* **ASSIGNMENT**
Instruction for the entries that follow: retype exactly the lines from the line with "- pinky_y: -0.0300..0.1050" to the line with "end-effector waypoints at", both included, and omit all others.

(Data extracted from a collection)
=======

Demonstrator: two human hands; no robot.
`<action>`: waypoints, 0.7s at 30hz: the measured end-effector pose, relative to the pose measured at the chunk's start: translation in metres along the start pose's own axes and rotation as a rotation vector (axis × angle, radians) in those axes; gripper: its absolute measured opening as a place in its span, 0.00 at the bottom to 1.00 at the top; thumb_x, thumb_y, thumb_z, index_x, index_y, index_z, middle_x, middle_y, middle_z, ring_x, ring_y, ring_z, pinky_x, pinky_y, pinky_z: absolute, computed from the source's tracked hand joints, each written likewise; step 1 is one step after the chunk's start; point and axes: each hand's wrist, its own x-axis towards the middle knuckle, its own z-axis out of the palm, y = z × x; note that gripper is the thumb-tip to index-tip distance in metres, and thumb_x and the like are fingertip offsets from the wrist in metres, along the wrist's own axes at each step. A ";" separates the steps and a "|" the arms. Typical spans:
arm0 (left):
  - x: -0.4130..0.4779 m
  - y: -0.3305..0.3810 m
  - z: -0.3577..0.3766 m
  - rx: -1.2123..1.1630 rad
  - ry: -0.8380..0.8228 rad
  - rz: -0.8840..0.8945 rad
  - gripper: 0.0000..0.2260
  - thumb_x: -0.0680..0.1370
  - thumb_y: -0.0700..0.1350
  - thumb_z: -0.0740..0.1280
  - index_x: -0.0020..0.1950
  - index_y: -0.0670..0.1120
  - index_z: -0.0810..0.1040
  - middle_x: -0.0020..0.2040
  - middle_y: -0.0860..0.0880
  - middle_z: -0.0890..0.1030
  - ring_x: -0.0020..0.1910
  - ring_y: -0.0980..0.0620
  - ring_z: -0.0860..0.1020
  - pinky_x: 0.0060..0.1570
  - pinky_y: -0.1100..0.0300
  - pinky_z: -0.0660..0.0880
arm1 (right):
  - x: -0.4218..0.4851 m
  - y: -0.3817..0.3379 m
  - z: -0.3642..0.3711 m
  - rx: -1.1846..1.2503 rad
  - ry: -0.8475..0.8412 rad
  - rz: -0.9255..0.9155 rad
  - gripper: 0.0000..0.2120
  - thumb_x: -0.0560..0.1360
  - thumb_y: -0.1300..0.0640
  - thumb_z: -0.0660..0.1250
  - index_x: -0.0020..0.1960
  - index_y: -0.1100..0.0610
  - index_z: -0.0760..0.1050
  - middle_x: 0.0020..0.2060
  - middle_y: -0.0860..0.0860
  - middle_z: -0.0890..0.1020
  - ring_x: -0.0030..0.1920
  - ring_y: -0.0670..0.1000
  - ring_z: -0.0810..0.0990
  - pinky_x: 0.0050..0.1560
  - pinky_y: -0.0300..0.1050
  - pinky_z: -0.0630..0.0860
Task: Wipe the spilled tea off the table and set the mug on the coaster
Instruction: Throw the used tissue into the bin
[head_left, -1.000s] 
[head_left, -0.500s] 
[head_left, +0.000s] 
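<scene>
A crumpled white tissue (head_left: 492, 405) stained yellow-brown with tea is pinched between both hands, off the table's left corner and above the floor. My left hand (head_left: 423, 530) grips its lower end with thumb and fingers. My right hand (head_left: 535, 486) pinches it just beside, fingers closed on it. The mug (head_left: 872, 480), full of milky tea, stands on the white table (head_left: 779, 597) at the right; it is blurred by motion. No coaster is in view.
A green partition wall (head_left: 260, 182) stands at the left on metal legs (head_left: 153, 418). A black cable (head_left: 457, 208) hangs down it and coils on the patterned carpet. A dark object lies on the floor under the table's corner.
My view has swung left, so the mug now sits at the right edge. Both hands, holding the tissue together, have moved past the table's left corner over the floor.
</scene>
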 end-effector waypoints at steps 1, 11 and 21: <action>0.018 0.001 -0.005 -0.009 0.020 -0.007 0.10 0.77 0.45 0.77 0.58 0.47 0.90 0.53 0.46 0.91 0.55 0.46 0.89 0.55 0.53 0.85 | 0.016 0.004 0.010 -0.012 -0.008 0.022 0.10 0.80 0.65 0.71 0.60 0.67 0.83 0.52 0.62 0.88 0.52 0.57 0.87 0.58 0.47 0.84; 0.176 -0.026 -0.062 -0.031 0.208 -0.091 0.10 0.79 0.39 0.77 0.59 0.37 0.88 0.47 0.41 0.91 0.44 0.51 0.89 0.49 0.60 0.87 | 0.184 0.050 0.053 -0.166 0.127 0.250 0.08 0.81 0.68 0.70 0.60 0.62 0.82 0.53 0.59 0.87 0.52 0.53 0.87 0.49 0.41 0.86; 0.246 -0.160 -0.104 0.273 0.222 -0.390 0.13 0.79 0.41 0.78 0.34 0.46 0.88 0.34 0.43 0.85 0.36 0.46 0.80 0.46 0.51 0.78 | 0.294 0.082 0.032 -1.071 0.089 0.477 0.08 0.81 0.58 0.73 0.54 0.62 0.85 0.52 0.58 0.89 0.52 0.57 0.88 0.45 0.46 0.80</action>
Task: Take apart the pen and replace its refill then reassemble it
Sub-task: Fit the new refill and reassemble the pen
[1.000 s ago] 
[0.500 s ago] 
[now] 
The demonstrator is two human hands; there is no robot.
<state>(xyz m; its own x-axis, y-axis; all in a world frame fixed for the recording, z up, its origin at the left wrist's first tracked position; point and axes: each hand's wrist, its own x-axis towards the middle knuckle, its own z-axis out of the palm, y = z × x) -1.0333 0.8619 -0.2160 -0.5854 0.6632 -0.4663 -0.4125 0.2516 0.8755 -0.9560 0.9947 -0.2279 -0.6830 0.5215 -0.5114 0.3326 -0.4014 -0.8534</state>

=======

* **THE COMPLETED TASK**
  - pinky_y: -0.0300..0.1050
  - pinky_z: -0.0630..0.0860
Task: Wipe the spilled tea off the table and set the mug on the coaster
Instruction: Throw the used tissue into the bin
[head_left, -1.000s] 
[head_left, -0.500s] 
[head_left, +0.000s] 
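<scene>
A crumpled white tissue (head_left: 492, 405) stained yellow-brown with tea is pinched between both hands, off the table's left corner and above the floor. My left hand (head_left: 423, 530) grips its lower end with thumb and fingers. My right hand (head_left: 535, 486) pinches it just beside, fingers closed on it. The mug (head_left: 872, 480), full of milky tea, stands on the white table (head_left: 779, 597) at the right; it is blurred by motion. No coaster is in view.
A green partition wall (head_left: 260, 182) stands at the left on metal legs (head_left: 153, 418). A black cable (head_left: 457, 208) hangs down it and coils on the patterned carpet. A dark object lies on the floor under the table's corner.
My view has swung left, so the mug now sits at the right edge. Both hands, holding the tissue together, have moved past the table's left corner over the floor.
</scene>
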 end-effector waypoints at steps 1, 11 and 21: <action>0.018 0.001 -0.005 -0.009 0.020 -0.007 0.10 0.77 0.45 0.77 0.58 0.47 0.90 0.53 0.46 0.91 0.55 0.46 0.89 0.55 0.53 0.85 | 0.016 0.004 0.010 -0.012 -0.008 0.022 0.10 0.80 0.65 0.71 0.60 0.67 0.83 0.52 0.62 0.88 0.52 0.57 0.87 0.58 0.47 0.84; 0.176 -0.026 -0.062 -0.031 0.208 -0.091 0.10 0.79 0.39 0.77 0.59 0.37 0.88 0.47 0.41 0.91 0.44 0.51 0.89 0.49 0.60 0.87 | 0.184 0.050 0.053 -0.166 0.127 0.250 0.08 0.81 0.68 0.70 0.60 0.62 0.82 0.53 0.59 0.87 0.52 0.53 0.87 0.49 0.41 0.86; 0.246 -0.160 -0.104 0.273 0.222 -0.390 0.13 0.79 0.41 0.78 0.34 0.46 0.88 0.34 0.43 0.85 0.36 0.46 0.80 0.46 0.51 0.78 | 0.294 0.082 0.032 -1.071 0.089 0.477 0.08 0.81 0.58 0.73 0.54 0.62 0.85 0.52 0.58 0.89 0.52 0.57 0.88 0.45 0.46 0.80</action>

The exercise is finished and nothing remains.